| Instructions for the task |
Take the listing below and print exactly the lines starting at the line containing "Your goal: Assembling" and ending at the line containing "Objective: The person", both ends included, and no others.

| Data section |
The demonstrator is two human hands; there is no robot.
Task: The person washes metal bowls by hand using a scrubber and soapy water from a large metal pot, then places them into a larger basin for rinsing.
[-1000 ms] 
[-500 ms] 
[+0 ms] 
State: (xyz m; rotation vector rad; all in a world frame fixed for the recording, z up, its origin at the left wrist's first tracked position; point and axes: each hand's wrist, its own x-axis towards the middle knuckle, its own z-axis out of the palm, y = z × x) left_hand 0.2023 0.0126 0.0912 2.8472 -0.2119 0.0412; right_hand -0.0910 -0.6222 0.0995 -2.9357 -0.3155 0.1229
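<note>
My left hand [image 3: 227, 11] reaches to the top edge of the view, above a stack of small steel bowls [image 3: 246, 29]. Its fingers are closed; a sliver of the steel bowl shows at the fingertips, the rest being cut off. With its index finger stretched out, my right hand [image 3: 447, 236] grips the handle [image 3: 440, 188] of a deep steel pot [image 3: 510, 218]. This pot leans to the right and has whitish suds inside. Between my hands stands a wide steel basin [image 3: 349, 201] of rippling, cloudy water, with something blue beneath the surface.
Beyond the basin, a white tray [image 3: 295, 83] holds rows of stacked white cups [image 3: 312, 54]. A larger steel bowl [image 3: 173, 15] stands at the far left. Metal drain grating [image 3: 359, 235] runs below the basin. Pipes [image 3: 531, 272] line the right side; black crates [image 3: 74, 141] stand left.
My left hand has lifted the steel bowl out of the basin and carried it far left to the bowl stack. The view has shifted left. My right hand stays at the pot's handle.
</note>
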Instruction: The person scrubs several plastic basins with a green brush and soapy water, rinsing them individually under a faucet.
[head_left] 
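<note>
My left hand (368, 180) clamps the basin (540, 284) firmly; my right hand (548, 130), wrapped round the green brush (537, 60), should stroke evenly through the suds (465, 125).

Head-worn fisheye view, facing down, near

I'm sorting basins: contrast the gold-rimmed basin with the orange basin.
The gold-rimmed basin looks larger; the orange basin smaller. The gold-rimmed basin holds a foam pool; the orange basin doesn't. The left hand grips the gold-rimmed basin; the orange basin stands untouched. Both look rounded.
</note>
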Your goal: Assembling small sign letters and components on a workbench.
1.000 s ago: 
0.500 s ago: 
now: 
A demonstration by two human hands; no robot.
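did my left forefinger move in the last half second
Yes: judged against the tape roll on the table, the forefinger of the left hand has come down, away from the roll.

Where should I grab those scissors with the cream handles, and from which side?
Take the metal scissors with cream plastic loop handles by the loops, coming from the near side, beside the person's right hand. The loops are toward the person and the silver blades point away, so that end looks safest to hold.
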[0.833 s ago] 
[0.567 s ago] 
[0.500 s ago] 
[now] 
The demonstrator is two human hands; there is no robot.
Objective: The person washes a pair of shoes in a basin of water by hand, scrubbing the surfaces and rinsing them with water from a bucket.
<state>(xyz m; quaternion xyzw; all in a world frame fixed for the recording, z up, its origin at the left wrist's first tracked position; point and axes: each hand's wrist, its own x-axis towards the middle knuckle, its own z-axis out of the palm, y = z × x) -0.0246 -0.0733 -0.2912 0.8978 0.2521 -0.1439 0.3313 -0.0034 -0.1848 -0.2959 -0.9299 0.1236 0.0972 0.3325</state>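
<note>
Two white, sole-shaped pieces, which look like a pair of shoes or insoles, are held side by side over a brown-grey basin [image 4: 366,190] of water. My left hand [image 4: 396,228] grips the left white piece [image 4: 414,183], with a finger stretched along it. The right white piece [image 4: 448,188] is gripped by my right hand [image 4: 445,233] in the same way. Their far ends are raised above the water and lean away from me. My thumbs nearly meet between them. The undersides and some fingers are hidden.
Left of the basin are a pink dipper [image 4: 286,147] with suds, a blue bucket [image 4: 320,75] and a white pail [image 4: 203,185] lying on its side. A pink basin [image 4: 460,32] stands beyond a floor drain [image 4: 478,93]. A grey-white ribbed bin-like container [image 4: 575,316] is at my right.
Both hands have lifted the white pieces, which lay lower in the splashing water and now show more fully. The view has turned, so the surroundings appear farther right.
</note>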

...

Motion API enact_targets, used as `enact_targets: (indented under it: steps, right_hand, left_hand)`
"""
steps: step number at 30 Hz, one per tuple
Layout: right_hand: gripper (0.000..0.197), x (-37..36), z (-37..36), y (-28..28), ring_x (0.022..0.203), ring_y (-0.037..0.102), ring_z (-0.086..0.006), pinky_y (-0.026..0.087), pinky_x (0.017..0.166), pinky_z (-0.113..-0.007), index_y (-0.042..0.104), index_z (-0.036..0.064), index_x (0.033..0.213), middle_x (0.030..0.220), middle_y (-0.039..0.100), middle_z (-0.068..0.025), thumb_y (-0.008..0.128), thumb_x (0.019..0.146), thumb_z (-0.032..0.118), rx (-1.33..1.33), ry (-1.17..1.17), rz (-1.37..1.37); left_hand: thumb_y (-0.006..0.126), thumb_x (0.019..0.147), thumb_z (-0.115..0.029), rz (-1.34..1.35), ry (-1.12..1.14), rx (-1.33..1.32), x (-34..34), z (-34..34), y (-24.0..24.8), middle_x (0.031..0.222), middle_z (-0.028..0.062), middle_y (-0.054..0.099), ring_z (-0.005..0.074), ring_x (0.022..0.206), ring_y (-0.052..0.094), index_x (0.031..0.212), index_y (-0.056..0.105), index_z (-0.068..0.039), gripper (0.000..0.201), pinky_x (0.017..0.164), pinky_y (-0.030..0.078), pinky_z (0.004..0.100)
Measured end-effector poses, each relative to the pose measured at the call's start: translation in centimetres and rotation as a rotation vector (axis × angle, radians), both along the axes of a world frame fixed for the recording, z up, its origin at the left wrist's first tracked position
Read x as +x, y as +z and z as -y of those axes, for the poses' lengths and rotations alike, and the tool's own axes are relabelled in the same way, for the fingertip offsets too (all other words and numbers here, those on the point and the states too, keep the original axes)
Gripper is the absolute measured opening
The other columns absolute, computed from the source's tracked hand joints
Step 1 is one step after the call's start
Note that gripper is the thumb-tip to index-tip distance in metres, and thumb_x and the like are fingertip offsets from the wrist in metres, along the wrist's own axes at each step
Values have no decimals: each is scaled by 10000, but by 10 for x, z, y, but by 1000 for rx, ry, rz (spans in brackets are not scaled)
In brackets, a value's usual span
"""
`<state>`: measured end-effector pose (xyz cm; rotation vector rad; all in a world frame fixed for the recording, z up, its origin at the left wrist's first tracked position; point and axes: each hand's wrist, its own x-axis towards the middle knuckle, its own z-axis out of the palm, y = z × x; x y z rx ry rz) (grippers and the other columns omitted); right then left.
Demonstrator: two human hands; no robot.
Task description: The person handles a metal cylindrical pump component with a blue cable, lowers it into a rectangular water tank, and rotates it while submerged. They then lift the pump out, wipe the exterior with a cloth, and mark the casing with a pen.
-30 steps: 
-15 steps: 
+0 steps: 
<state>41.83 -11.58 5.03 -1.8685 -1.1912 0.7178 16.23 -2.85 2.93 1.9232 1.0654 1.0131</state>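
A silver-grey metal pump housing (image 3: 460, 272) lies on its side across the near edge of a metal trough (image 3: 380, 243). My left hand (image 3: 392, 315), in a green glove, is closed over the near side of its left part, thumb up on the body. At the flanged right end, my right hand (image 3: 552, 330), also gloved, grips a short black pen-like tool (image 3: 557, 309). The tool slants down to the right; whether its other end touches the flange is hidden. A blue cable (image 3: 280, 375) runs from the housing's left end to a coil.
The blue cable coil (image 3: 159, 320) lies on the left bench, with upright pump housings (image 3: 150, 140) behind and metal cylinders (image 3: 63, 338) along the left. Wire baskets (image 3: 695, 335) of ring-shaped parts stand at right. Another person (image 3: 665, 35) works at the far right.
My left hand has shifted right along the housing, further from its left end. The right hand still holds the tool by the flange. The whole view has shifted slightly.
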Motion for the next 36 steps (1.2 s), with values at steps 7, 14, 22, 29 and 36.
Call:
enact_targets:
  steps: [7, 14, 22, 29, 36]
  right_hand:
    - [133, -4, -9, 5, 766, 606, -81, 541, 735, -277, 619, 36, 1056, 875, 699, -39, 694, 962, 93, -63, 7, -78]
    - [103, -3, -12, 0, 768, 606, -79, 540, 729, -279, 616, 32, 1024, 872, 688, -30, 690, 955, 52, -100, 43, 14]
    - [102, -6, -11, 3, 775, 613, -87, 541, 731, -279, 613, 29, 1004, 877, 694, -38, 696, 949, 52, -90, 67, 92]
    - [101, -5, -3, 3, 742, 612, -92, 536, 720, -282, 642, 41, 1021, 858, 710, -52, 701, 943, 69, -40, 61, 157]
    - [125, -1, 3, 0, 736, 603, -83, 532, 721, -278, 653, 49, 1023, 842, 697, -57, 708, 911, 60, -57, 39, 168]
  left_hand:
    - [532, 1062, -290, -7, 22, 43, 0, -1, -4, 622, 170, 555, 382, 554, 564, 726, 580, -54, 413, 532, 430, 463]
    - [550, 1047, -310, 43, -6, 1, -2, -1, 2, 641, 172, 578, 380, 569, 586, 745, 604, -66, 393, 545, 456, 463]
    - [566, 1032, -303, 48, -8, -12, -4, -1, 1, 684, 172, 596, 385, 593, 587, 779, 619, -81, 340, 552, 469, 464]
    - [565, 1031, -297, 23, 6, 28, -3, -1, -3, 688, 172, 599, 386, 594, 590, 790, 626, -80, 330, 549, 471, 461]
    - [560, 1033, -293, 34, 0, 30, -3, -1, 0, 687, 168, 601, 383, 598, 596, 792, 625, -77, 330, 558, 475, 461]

| Result |
Your goal: Assembling small sign letters and components on a workbench.
1.000 s ago: 
0.500 s ago: 
now: 
A demonstration by two human hands; no robot.
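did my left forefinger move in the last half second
Yes: judged against the tape roll on the table, the forefinger of the left hand has come down, away from the roll.

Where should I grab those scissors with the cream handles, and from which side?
Take the metal scissors with cream plastic loop handles by the loops, coming from the near side, beside the person's right hand. The loops are toward the person and the silver blades point away, so that end looks safest to hold.
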[0.833 s ago] 
[0.567 s ago] 
[0.500 s ago] 
[now] 
The demonstrator is two human hands; there is no robot.
Objective: The person washes a pair of shoes in a basin of water by hand, scrubbing the surfaces and rinsing them with water from a bucket.

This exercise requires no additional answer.